▼▼▼
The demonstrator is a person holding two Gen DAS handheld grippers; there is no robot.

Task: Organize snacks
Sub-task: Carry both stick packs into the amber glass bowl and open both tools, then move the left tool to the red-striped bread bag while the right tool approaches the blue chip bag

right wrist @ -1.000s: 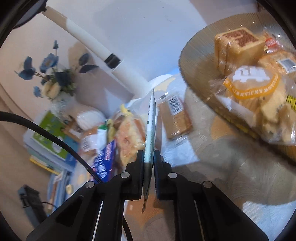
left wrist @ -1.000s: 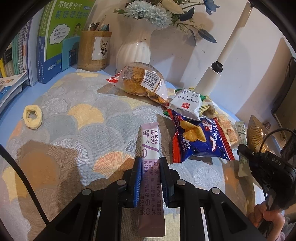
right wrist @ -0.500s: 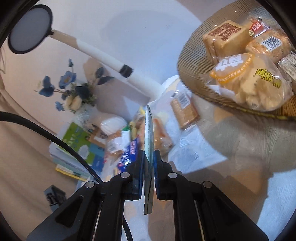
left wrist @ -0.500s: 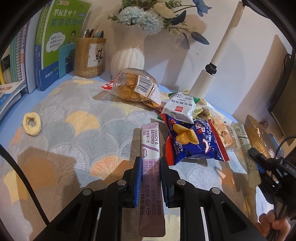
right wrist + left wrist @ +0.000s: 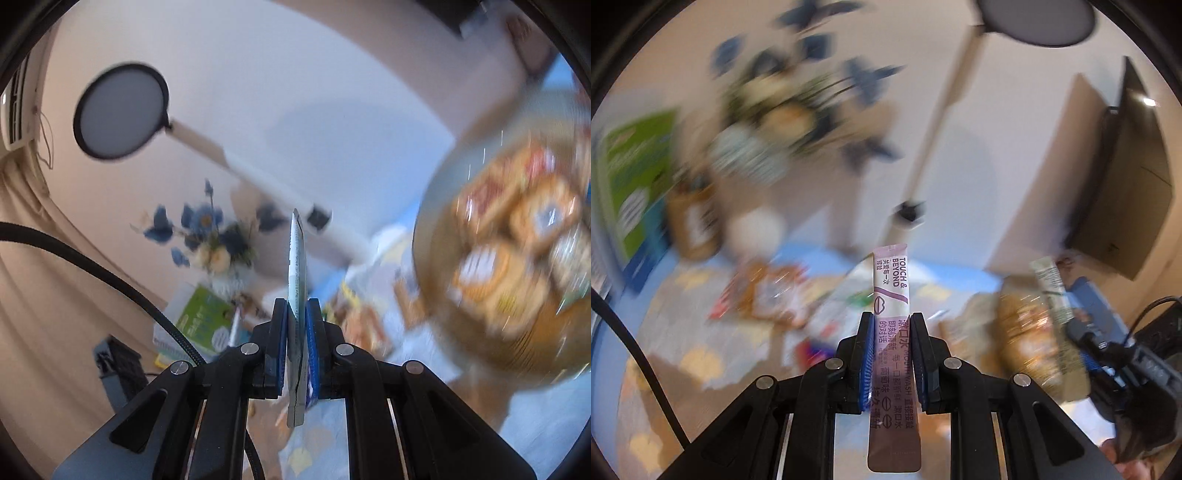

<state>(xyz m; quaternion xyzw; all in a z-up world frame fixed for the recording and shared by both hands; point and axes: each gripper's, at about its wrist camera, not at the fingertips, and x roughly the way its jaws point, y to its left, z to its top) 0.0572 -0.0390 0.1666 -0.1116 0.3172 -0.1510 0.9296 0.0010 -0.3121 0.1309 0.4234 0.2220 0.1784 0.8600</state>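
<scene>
My left gripper (image 5: 891,320) is shut on a purple stick sachet (image 5: 890,280) printed "TOUCH & BEYOND" and holds it in the air above the table. My right gripper (image 5: 296,306) is shut on a pale green stick sachet (image 5: 297,258), seen edge-on; it also shows in the left wrist view (image 5: 1051,288). A gold ribbed plate (image 5: 436,206) with several wrapped cakes lies to the right of the right gripper. Loose snack packets (image 5: 768,291) lie blurred on the patterned cloth below the left gripper.
A vase of blue flowers (image 5: 757,229), a wooden pen holder (image 5: 694,221) and green books (image 5: 635,173) stand at the back left. A white lamp pole (image 5: 923,147) rises at the back. A dark monitor (image 5: 1123,177) is at the right.
Both grippers have risen and tilted upward with their sachets; the left sachet has left the cloth. The views now show more wall and lamp, and both are motion-blurred.
</scene>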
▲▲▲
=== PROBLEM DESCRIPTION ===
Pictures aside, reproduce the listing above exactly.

=== WRITTEN ANSWER ===
The demonstrator is a person holding two Gen DAS handheld grippers; there is no robot.

Task: Organize snacks
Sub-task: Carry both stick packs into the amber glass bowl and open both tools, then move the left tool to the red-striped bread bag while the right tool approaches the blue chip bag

right wrist @ -1.000s: 
left wrist @ -1.000s: 
right wrist @ -0.500s: 
left wrist @ -0.500s: 
right wrist + left wrist @ +0.000s: 

<state>(xyz m; quaternion xyzw; all in a z-up world frame fixed for the recording and shared by both hands; point and axes: each gripper's, at about its wrist camera, not at the fingertips, and x roughly the way its jaws point, y to its left, z to its top) 0.0572 -0.0390 0.1666 -0.1116 0.3172 -0.1510 0.9296 0.0010 -0.3121 0.1309 0.4234 0.2220 0.1784 0.8600</state>
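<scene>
My left gripper (image 5: 891,320) is shut on a purple stick sachet (image 5: 890,280) printed "TOUCH & BEYOND" and holds it in the air above the table. My right gripper (image 5: 296,306) is shut on a pale green stick sachet (image 5: 297,258), seen edge-on; it also shows in the left wrist view (image 5: 1051,288). A gold ribbed plate (image 5: 436,206) with several wrapped cakes lies to the right of the right gripper. Loose snack packets (image 5: 768,291) lie blurred on the patterned cloth below the left gripper.
A vase of blue flowers (image 5: 757,229), a wooden pen holder (image 5: 694,221) and green books (image 5: 635,173) stand at the back left. A white lamp pole (image 5: 923,147) rises at the back. A dark monitor (image 5: 1123,177) is at the right.
Both grippers have risen and tilted upward with their sachets; the left sachet has left the cloth. The views now show more wall and lamp, and both are motion-blurred.
</scene>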

Work on this exercise has concluded.